Despite the headwinds, Mesa has demonstrated its resilience and adaptability. The company's management team has taken proactive steps to streamline operations, optimize its fleet, and strengthen its financial position. These efforts include asset sales, debt reduction, furloughs, and negotiating amendments to its United CPA.

Business Overview

Mesa Air Group operates as a single business segment focused on providing scheduled passenger service as a regional air carrier. The company's fleet consists of 73 regional aircraft, including 55 Embraer E-175 and 18 Bombardier CRJ-900 aircraft, with approximately 279 daily departures as of June 30, 2024.

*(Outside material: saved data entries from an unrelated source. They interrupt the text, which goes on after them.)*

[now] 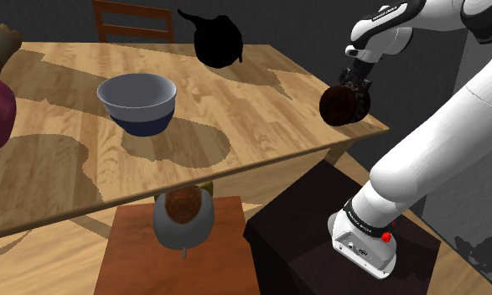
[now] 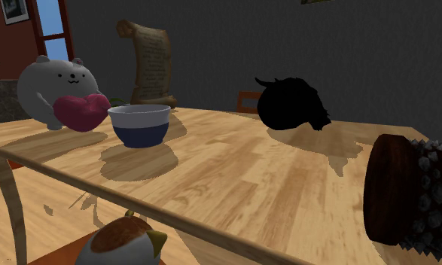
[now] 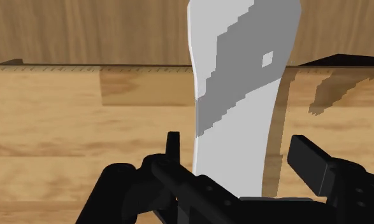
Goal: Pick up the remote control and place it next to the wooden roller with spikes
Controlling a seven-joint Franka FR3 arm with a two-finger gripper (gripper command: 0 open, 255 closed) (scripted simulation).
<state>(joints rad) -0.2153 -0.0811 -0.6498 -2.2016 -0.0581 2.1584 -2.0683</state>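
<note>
My end effector (image 3: pixel 239 162) grips the pale remote control (image 3: pixel 243 89) and holds it just beside the spiked wooden roller (image 1: pixel 343 105). The roller lies near the edge of the table (image 1: pixel 252 134), so a careless bump from me could roll it off.

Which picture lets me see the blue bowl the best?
The shoulder view. It looks down on the bowl, so its whole rim, its pale inside and its dark blue outside all show. The second exterior view shows it from the side: the pale rim band and blue wall, hardly any inside.
</note>
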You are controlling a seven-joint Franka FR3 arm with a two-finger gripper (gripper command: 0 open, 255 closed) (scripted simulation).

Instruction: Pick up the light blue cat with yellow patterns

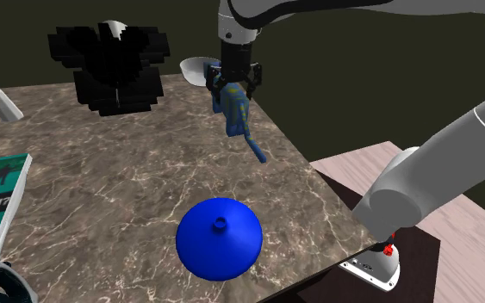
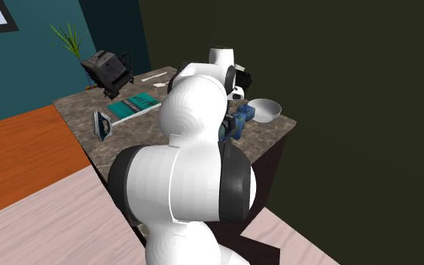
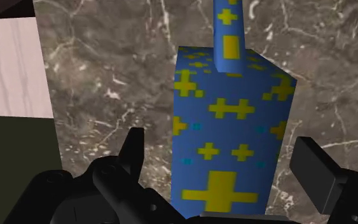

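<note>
A brown marble table stood before a dark wall. The blue cat with yellow crosses was tilted near the table's edge at the shoulder view's right, tail pointing down toward the marble. Whether it rested there could not be told. The black gripper straddled its upper body with fingers spread, and marble showed between each finger and the cat's flanks — bracketed, not clasped. A white bowl lay just behind, and a blue cone sat well apart toward the front. The grasp looked to be the step in hand. It would go best by closing evenly on the flat flanks, clear of the tail — no sideways shove toward the edge — then lifting straight.
</note>
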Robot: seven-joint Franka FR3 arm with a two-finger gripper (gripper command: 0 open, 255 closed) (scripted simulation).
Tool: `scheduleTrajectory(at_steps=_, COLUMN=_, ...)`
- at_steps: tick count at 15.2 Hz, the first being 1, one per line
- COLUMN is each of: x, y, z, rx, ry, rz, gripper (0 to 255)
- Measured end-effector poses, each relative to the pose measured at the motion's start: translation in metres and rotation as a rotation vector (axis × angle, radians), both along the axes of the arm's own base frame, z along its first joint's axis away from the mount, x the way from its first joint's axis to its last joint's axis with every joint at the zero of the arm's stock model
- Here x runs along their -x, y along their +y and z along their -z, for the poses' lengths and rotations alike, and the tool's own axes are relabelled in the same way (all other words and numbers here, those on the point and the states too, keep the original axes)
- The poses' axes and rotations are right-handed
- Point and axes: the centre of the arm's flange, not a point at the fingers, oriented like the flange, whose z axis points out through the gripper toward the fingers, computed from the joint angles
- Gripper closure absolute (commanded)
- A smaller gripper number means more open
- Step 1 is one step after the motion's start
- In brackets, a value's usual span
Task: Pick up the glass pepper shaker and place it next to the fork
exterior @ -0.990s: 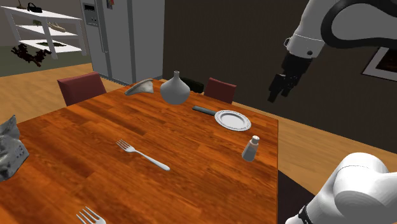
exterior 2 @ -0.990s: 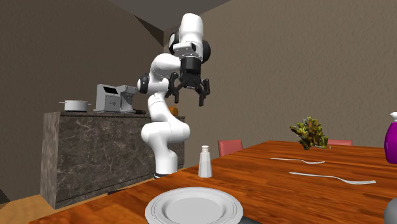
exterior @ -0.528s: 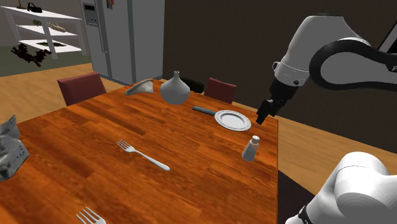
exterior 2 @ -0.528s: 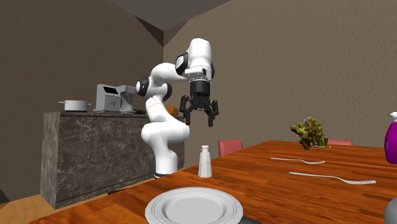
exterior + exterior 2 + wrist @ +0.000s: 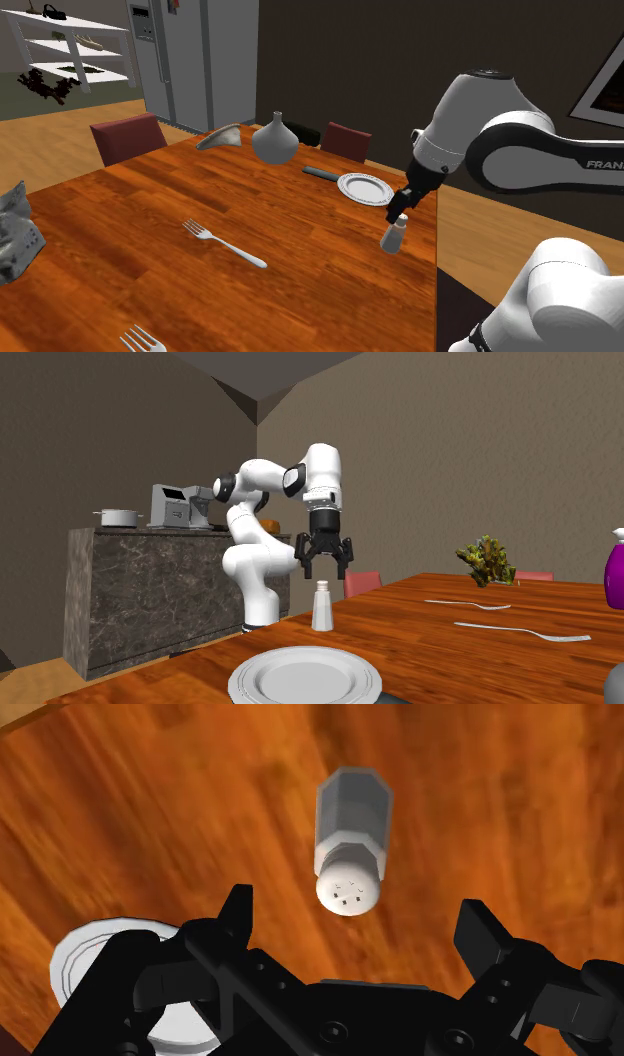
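The pepper shaker [image 5: 393, 235], pale grey with a rounded holed cap, stands upright near the table edge on the shoulder view's right. My gripper [image 5: 399, 211] hovers open just above it, pointing down. In the second exterior view the gripper [image 5: 325, 571] hangs with spread fingers right over the shaker [image 5: 322, 607], not touching it. From the wrist, the shaker [image 5: 352, 839] lies below the gripper [image 5: 356, 911], between the two fingers. A silver fork [image 5: 225, 243] lies mid-table, well toward the shoulder view's left of the shaker.
A white plate [image 5: 365, 188] sits just beyond the shaker, with a grey vase [image 5: 274, 140] farther back. A second fork [image 5: 142, 340] lies at the near edge. Red chairs [image 5: 128, 136] stand around the wooden table [image 5: 120, 210]. A crumpled grey object [image 5: 15, 235] sits at the left.
The arm has swung down from high above the table edge, bringing the open gripper to just over the shaker. The shaker and forks have not moved.
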Motion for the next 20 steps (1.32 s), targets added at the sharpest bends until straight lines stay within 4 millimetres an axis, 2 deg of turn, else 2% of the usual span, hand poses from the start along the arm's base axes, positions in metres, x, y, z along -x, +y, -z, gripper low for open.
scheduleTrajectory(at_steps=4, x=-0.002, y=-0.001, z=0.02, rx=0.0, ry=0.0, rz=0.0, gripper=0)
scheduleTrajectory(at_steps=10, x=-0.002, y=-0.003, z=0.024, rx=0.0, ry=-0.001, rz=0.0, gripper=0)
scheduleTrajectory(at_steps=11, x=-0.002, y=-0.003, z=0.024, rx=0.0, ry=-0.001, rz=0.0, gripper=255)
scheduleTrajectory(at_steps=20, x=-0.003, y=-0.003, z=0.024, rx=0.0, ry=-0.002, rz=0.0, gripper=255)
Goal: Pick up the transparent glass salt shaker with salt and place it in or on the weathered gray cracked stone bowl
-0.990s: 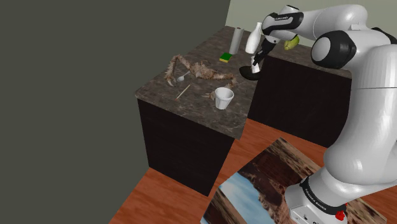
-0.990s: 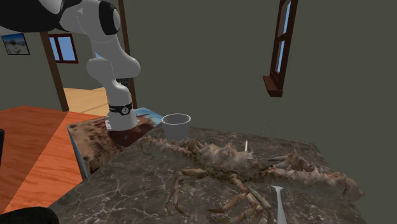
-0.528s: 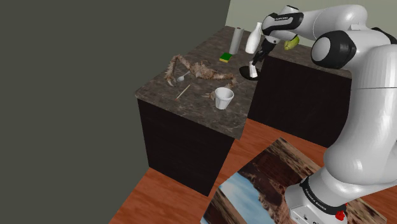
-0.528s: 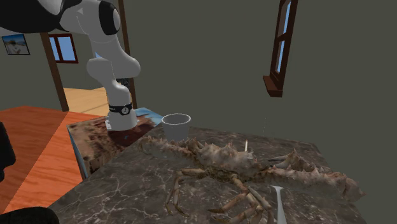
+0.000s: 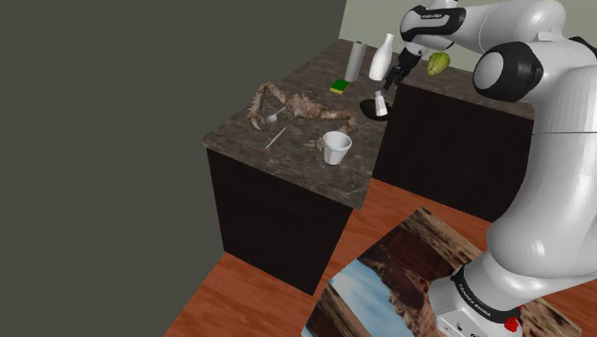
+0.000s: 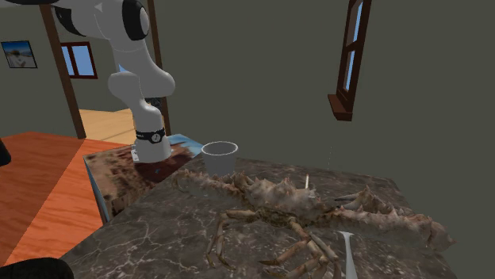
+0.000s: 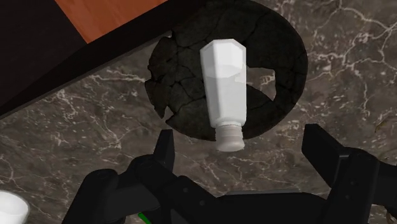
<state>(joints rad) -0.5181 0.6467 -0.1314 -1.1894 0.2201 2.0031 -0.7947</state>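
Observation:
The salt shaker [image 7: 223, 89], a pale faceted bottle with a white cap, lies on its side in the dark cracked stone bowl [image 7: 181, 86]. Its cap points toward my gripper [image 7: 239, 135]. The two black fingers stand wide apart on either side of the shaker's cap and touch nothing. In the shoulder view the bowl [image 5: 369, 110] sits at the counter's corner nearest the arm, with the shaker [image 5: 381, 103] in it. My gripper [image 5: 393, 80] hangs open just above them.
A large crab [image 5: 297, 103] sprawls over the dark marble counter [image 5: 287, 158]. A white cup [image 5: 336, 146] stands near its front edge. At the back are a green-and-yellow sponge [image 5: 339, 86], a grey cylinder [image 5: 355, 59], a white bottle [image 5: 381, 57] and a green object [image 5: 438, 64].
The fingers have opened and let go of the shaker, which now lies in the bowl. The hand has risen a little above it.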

The company's entire consolidated contract revenue is derived from its capacity purchase agreement (CPA) with United Airlines, as well as a now terminated flight services agreement (FSA) with DHL and lease of aircraft to a third party. Under the United CPA, Mesa Airlines provides regional flying on behalf of United, using the United brand and receiving a fixed monthly amount per aircraft under contract, plus additional amounts based on the number of flights and block hours flown. United also reimburses Mesa for certain direct operating expenses and directly pays for and supplies all aircraft fuel and related fueling costs for flying under the CPA.

Conclusion

In conclusion, Mesa Air Group's journey has been one of navigating challenging industry conditions, adapting to changing market dynamics, and charting a steady course towards sustainable growth. As the company continues to evolve and respond to the ever-changing landscape of regional aviation, its ability to leverage its strengths, address its weaknesses, and capitalize on emerging opportunities will be key to its future performance and the creation of long-term shareholder value. The company's focus on operational excellence, strategic partnerships, and financial restructuring efforts will be crucial in overcoming the current challenges and positioning Mesa for success in the competitive regional airline industry.